## What you have to do:
A word-for-word reproduction of the data below is needed, with no pictures in it.

## Information supplied:
▶
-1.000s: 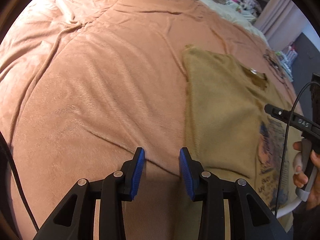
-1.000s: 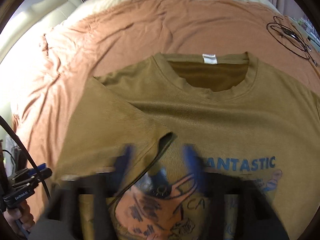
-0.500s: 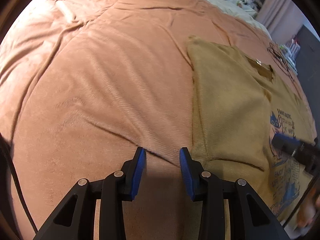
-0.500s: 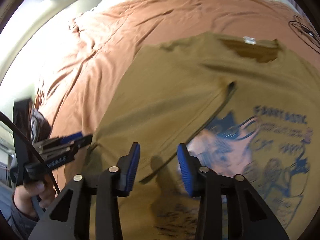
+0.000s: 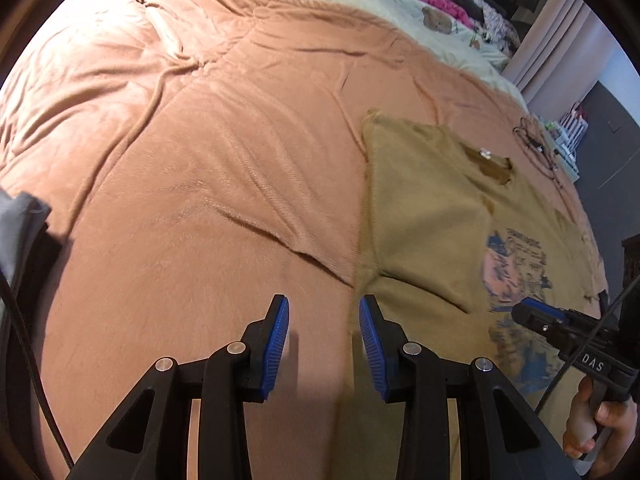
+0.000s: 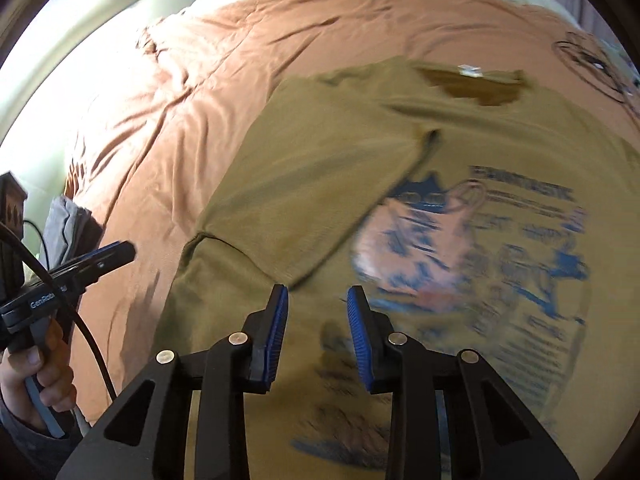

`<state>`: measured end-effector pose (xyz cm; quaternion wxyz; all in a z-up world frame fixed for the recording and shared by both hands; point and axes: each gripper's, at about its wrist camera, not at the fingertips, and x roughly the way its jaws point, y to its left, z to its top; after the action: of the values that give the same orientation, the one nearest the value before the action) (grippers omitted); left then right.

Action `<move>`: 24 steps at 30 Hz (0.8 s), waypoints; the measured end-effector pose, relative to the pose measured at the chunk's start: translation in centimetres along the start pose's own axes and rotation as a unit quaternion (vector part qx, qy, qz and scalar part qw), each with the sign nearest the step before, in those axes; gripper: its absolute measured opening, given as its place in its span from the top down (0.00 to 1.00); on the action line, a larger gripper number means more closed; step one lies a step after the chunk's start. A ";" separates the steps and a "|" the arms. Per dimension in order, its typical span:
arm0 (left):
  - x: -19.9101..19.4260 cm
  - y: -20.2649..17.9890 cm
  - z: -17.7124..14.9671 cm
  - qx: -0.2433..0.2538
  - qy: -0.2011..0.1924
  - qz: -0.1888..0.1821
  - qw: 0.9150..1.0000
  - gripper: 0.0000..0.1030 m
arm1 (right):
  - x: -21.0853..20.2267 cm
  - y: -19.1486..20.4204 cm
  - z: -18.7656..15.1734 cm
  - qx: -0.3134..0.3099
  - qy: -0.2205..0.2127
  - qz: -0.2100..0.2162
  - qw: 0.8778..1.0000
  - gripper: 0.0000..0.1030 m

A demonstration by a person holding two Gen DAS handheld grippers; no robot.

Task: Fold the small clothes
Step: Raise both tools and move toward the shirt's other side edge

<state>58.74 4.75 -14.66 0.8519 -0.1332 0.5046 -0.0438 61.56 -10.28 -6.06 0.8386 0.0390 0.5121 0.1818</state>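
At the far left of the right wrist view a hand (image 6: 38, 376) grips the handle of the left tongs (image 6: 116, 254), which reach out over the bare salmon-pink blanket (image 6: 168, 160) just beside the shirt's edge. In the left wrist view the same left tongs (image 5: 323, 322) hang above the blanket (image 5: 180, 184), their blue pads (image 5: 277, 340) apart with nothing between them, close to the left border of the tan T-shirt (image 5: 420, 216).

The tan T-shirt (image 6: 320, 168) lies spread flat on the bed, collar and white neck tag (image 6: 470, 70) toward the far side. Its left sleeve is folded inward over the chest, the folded flap running diagonally down to a point just ahead of the right tongs. A blue and pink printed graphic (image 6: 472, 248) covers the front to the right of that flap; its lettering is too blurred to read.

The right tongs (image 6: 318, 308) hover over the shirt's lower front, the jaws having just been closing, yet the blue pads (image 6: 360, 336) stand apart and no cloth is caught between them. In the left wrist view the right tongs (image 5: 528, 312) show at the right edge above the graphic (image 5: 516, 268), held by a hand (image 5: 596, 420). A loop of dark cable (image 6: 584, 64) lies on the blanket beyond the shirt's right shoulder. A cream bedspread (image 5: 360, 4) lies beyond the blanket at the far edge.
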 end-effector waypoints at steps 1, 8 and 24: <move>-0.6 -0.3 -0.3 -0.001 -0.003 -0.002 1.000 0.63 | -1.0 -0.6 -0.4 0.001 -0.004 -0.003 1.000 0.73; -4.2 -3.7 -3.1 -0.003 -0.023 -0.010 1.000 0.50 | -8.5 -3.3 -3.8 0.004 -0.058 -0.027 0.998 0.31; -10.2 -13.6 -7.5 0.053 -0.073 -0.020 0.996 0.02 | -20.4 -10.1 -12.1 0.048 -0.120 -0.074 0.989 0.13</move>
<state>48.03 -7.60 -5.77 0.8911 -0.1007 0.4356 -0.0782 45.32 -28.20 2.96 0.9021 0.0625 0.4178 0.0887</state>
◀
## Solution to this problem:
-1.000s: 
-1.000s: 
-0.500s: 
-0.500s: 
+0.000s: 
+0.000s: 

`<state>`: measured end-effector pose (xyz cm; quaternion wxyz; all in a z-up world frame fixed for the recording and shared by both hands; point and axes: each gripper's, at about its wrist camera, not at the fingertips, and x roughly the way its jaws point, y to its left, z to its top; after the action: of the values that give the same orientation, the one nearest the value before the action) (grippers omitted); left then right.

Action `<move>`: 24 steps at 30 Hz (0.8 s), waypoints; the measured end-effector pose, relative to the pose measured at the chunk's start: translation in centimetres along the start pose's own axes and rotation as a unit quaternion (vector part qx, qy, qz and scalar part qw), each with the sign nearest the step before, in those axes; gripper: its absolute measured opening, given as its place in its span from the top down (0.00 to 1.00); on the action line, a larger gripper number means more closed; step one lies a step after the chunk's start. A ";" separates the steps and a "|" the arms. Per dimension in order, its typical span:
arm0 (left):
  - x: -19.9101..19.4260 cm
  - y: -20.2649..17.9890 cm
  - z: -17.7124..14.9671 cm
  - qx: -0.2433..0.2538
  - qy: -0.2011..0.1924
  - qz: -0.1888..0.1821
  - qw: 0.9150..1.0000
  - gripper: 0.0000..0.1030 m
arm1 (right):
  - x: -21.0853..20.2267 cm
  - y: -19.1486..20.4204 cm
  - z: -18.7656..15.1734 cm
  - qx: -0.3134..0.3099
  - qy: -0.2205..0.2127
  - qz: -0.2100..0.2162
  - qw: 0.8778..1.0000
  - gripper: 0.0000..0.1030 m

A demonstration by a person holding two Gen DAS handheld grippers; no robot.

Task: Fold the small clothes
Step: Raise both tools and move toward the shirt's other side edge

<state>58.74 4.75 -14.66 0.8519 -0.1332 0.5046 -0.0438 61.56 -10.28 -6.06 0.8386 0.0390 0.5121 0.1818</state>
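At the far left of the right wrist view a hand (image 6: 38, 376) grips the handle of the left tongs (image 6: 116, 254), which reach out over the bare salmon-pink blanket (image 6: 168, 160) just beside the shirt's edge. In the left wrist view the same left tongs (image 5: 323, 322) hang above the blanket (image 5: 180, 184), their blue pads (image 5: 277, 340) apart with nothing between them, close to the left border of the tan T-shirt (image 5: 420, 216).

The tan T-shirt (image 6: 320, 168) lies spread flat on the bed, collar and white neck tag (image 6: 470, 70) toward the far side. Its left sleeve is folded inward over the chest, the folded flap running diagonally down to a point just ahead of the right tongs. A blue and pink printed graphic (image 6: 472, 248) covers the front to the right of that flap; its lettering is too blurred to read.

The right tongs (image 6: 318, 308) hover over the shirt's lower front, the jaws having just been closing, yet the blue pads (image 6: 360, 336) stand apart and no cloth is caught between them. In the left wrist view the right tongs (image 5: 528, 312) show at the right edge above the graphic (image 5: 516, 268), held by a hand (image 5: 596, 420). A loop of dark cable (image 6: 584, 64) lies on the blanket beyond the shirt's right shoulder. A cream bedspread (image 5: 360, 4) lies beyond the blanket at the far edge.
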 end-effector waypoints at steps 1, 8 and 24: <move>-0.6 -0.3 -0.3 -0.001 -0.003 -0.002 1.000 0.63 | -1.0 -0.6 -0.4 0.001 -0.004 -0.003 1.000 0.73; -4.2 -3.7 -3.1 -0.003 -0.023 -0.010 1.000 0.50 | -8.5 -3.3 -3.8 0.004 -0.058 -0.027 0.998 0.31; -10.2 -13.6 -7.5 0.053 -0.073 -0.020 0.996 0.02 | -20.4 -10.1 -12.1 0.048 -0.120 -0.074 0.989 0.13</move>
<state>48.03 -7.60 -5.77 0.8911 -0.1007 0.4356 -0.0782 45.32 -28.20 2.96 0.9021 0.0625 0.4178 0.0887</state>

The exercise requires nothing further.